Aim: The aim of this study is to assess canine tooth impaction (TI) among population of Riyadh, Saudi Arabia.
Subjects and Methods: We performed a retrospective analysis of 2157 patients' panoramic radiographs who visited any of the three campuses of Riyadh Colleges of Dentistry and Pharmacy clinics between August 2014 and May 2015. Analysis was performed specifically for the purpose of this study.
Results: Among the 2157 panoramic radiographs analyzed, we found canine impaction in 79 patients (3.65% of the total sample size). Seventy-three cases had maxillary canine impaction (3.37% of the total population) and eight patients with mandibular canine impaction.
Conclusions: Higher than the reported figures, in this large cohort of Riyadh population reviewed, canine TI is 3.6%.
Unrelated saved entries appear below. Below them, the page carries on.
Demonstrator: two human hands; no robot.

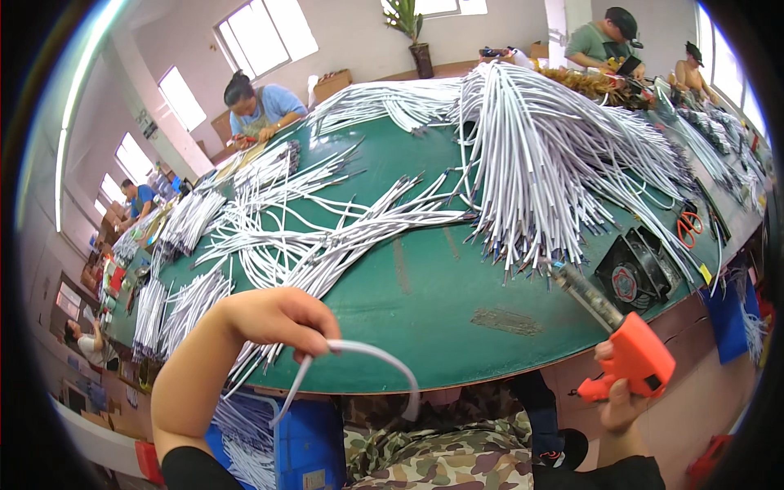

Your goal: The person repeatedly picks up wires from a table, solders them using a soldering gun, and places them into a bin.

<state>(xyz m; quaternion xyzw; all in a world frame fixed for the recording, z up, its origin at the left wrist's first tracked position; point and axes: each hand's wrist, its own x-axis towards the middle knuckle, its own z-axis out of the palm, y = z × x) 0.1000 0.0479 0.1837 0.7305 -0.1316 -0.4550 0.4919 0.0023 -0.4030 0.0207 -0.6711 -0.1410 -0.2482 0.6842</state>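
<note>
My left hand (284,317) is closed in a pinch on a white cable (384,355) in front of the table's near edge. One part of the cable arcs to the right, and another hangs down below the fingers. On the right, my right hand (618,408) is wrapped around the handle of an orange-red heat gun (641,353). Its metal barrel points up and left over the table, toward the ends of a large heap of white cables (523,155). A black fan (633,273) stands on the table just beyond the gun.
More white cables (327,241) lie across the green table (367,327). Orange-handled scissors (689,227) are near the right edge. Blue bins (306,445) with cables sit below the table. Several other people work around it, one (265,110) at the far left side.
</note>
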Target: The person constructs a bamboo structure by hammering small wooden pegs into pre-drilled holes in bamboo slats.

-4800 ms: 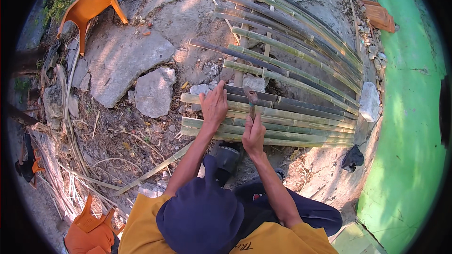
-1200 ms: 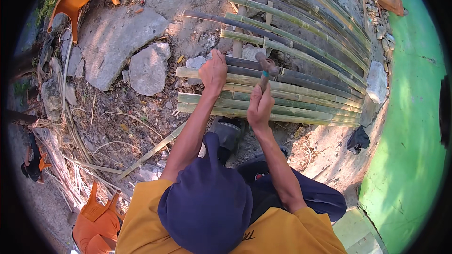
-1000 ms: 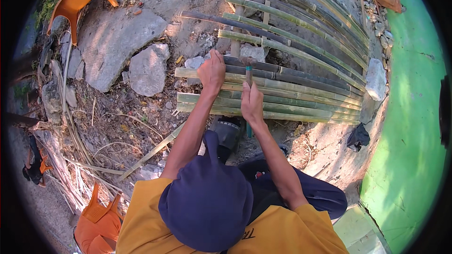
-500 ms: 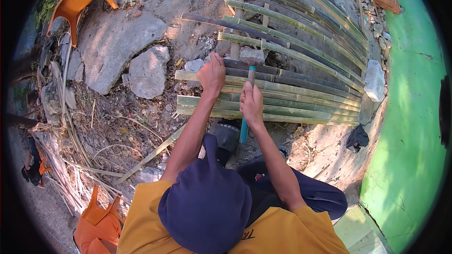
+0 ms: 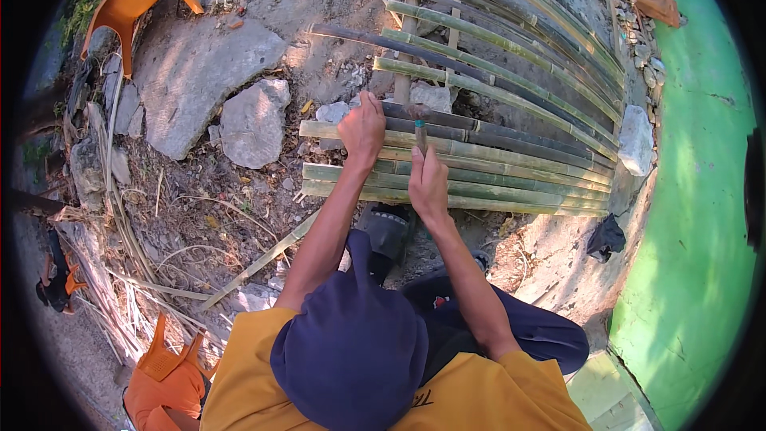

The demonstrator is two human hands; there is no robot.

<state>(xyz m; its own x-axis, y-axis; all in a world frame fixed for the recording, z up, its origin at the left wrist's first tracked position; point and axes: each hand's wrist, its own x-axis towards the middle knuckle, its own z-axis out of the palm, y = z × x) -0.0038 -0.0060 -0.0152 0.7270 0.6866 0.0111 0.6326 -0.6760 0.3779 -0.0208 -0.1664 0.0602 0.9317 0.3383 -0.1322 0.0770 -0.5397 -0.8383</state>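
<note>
My left hand (image 5: 363,129) is closed in a fist at the left end of a dark bamboo slat (image 5: 451,118); whatever its fingers pinch is hidden. Just right of it, my right hand (image 5: 428,183) grips a hammer (image 5: 420,137) by its handle, which has a teal band near the head. The blurred hammer head is down at the dark slat, close to my left fingers. Pale green bamboo slats (image 5: 479,152) lie side by side just nearer to me. A wooden crosspiece (image 5: 403,64) runs beneath the slats farther off.
More spaced slats (image 5: 511,84) stretch to the far right. Flat stone slabs (image 5: 203,84) and an orange plastic chair (image 5: 132,4) are at left. A white rock (image 5: 635,140) sits by the green surface (image 5: 686,191). Someone in orange (image 5: 163,395) is at lower left.
The hammer has swung down from a raised position to the dark slat, its handle tilting with my right hand. My left hand has stayed at the slat's end.
</note>
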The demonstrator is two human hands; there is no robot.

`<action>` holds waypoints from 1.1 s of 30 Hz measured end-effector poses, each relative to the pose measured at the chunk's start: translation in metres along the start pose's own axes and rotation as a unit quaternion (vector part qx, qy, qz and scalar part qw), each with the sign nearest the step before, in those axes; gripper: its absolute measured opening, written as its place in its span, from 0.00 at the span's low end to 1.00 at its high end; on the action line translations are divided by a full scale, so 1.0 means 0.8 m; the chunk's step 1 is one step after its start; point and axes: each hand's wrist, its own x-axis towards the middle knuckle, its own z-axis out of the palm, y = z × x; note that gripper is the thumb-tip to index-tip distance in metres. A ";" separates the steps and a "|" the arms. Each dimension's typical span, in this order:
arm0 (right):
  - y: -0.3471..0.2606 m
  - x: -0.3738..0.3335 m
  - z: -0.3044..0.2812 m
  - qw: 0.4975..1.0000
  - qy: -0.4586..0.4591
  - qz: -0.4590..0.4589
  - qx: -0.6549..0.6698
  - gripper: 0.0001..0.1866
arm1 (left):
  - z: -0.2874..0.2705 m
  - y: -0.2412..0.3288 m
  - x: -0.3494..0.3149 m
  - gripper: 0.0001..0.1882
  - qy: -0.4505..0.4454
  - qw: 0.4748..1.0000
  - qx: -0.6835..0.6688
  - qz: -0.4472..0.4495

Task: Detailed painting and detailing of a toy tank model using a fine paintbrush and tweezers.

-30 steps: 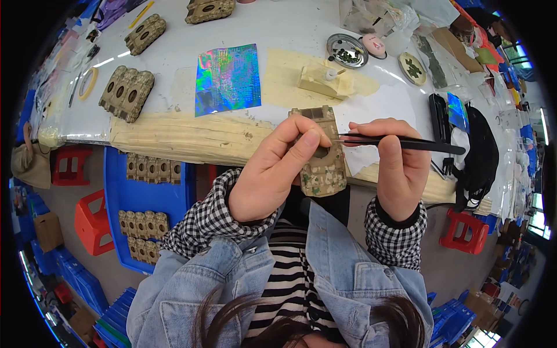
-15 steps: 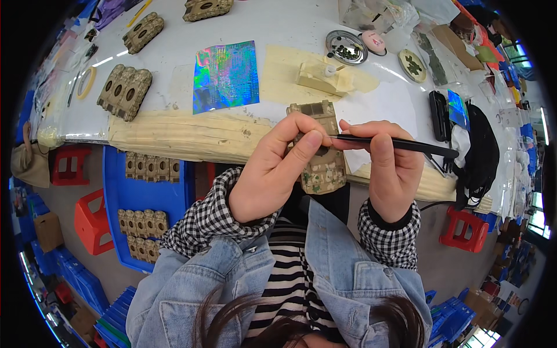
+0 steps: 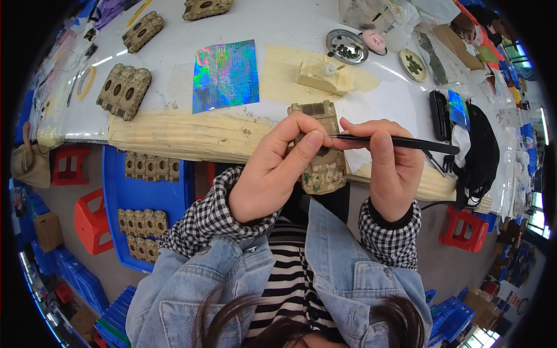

Keywords: Canine, impaction, mandibular canine, maxillary canine, panoramic radiographs


How to cite this article:
Melha SB, Alturki S, Aldawasri G, Almeshari N, Almeshari S, Albadr K. Canine impaction among riyadh population: A single center experience. Int J Oral Health Sci 2017;7:93-5

How to cite this URL:
Melha SB, Alturki S, Aldawasri G, Almeshari N, Almeshari S, Albadr K. Canine impaction among riyadh population: A single center experience. Int J Oral Health Sci [serial online] 2017 [cited 2019 Nov 17];7:93-5. Available from: http://www.ijohsjournal.org/text.asp?2017/7/2/93/222407




  Introduction Top


Tooth impaction (TI) is a condition in which a tooth is embedded in the alveolus and is locked-in due to malposition or obstruction in the eruption path into oral cavity.[1] Tooth is considered impacted when its eruption is delayed for a minimum of 2 years after the corresponding mean age of eruption.[2] Causes of TI includes several systemic and local factors; however, the exact mechanism is not well-known.[3] TI is common in dental practice between teenagers and adults, with the third molar TI being the most common.[4],[5] Canine impaction is a well-documented phenomenon in literature and is considered as challenge to the dentist.[6] It is more predominant in females than males and more facially located than palatally.[7],[8] In this study, we tried to determine the percentage of canine impaction among Riyadh population, the capital of Saudi Arabia who visited our dental clinics in 2014 and 2015.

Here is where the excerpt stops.